If I were to compare Beyond the Mask to any other film, it would unquestionably be Bill Muir's The Lost Medallion: The Adventures of Billy Stone, a modestly budgeted faith-based indie that captivated Indy's own Heartland Film Festival before snagging a limited nationwide distribution deal and, eventually, a visible spot on the home video market.
While The Lost Medallion was flawed, it was a rather fun step forward for Christian cinema in that it featured action and adventure and even a few thrills along the way to its family entertainment.
Now then, I'm fairly sure the folks at Burns Family Studios would much rather you compare Beyond the Mask to a more successful, in terms of both artistry and finances, Amazing Grace, more a faith-inspired film yet a film that seemed to trigger within the filmmakers of faith community a desire to spread their wings into other genres. Beyond the Mask is, after all, NOT a film targeting the kiddies and its themes are of a decidedly more adult nature with the adventure being more adventurous, the thrills being more thrilling, and the smattering of romance actually being downright romantic.
That's fair. Beyond the Mask is a giant step forward for the Christian filmmaking industry, a film seemingly constructed out of the realization that it is possible to weave together genuinely entertaining cinema without surrendering one's core values. In other words, it is possible to experience adventure without giving into the excessive and gratuitous violence so often found in contemporary adventures. It is possible to be thrilled without being offensive. It is possible to be romantic without nudity or sexuality or even really hints of such.
If I were to describe Beyond the Mask in two words,it would be "pure fun." Yet, unlike so many films of the faith-based genre that have tried before it, Beyond the Mask is actually fun.
Already setting a new record for debuting on the most screens in the history of on-demand distribution, Beyond the Mask opens nationwide on April 6th, a bold and ambitious second feature film from Burns Family Studios after their debut film, the historical drama Pendragon: Sword of his Father, blew up the indie faith fest circuit and announced Burns Family Studios' arrival on the scene.
Beyond the Mask is also a historical drama set in the mid 1700s. The film follows the adventures of Will Reynolds (relative newcomer Andrew Cheney), the leading mercenary for the British East India Company, who is double-crossed by his employer that is helmed by Charles Kemp (John Rhys-Davies, The Lord of the Rings trilogy) and finds himself on the run in the American colonies in the period leading up to the colonial push for independence. Working to redeem his name and win back the affections of Charlotte (Kara Killmer, Chicago P.D.), Will now hides behind a mask hoping to thwart his former employer, while working against the clock to win the trust and support of Charlotte, and Ben Franklin (Alan Madlane), in an effort to defuse a plot of historic proportions.

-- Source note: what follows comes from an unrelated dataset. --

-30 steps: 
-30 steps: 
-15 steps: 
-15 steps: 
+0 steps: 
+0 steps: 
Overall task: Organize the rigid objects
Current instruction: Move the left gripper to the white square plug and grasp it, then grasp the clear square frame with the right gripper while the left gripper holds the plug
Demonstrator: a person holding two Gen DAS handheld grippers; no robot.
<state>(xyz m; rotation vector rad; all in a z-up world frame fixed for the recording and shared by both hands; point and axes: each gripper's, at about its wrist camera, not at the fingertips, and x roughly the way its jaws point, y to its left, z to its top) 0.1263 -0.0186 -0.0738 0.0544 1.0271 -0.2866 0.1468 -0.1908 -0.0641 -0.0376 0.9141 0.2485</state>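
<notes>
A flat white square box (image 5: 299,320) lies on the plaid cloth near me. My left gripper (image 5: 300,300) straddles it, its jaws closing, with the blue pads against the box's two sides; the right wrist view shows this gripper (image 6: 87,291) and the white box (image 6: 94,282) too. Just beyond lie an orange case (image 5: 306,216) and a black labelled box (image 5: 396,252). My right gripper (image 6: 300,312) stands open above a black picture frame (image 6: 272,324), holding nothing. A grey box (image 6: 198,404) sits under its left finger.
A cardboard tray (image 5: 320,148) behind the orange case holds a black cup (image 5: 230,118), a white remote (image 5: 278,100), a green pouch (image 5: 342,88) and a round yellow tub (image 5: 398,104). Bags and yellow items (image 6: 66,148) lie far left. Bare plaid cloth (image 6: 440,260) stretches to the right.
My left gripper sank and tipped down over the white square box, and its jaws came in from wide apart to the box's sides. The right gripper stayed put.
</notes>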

It would be more than a little understandable if you're sitting there in your seat reading this a little skeptical of the faith-based film industry's ability to pull off such an endeavor. While Beyond the Mask isn't likely to be confused with a National Treasure, for faith-based cinema fans it will unquestionably be a cinematic breath of fresh air as it weaves together all the required elements of a National Treasure type film while maintaining the values of faith that are so important.
CGI? In a Christian film? Yep, it's true. Yep, for the most part it works wonders. With John 8:32, "Let true freedom ring," guiding its foundation, Beyond the Mask is a film that works because faith and story come first while the CGI is used to enhance the viewer's experience without dominating it or defining it. The result is a story you will find compelling, underlying values with which you will resonate, and CGI and special effects that will immerse you more fully in the experience of Beyond the Mask.
Beyond the Mask also works well because of a cohesive cast that seems to understand the mission and method behind the film. Andrew Cheney offers a charismatic performance as Will, a man with a dark past determined to build a brighter future. As the film's most experienced film vet, John Rhys-Davies plays evil convincingly without ever crossing that line into cartoonish, while Kara Killmer gives the film a warmth and emotional resonance as the convicted and conflicted Charlotte.
Directed by Chad Burns, whose only other film credit is Pendragon, Beyond the Mask also benefits from a terrific script by Peabody Award-winning writer Paul McCusker with some additional writing contributions by Stephen Kendrick (Courageous, Fireproof).
Beyond the Mask may, perhaps, signal that Christian filmmakers have finally realized that they can truly entertain Christian and secular moviegoers in a variety of genres without compromising their core values and without the excessive and overly preachy approach that preaches to the choir but doesn't really invite anyone else to the party.
Beyond the Mask DOES invite others to the party, yet it does so in a way that doesn't compromise its core values. It is both an entertaining family friendly adventure and a story about grace, liberty, and the freedom to be found only in a life in Christ.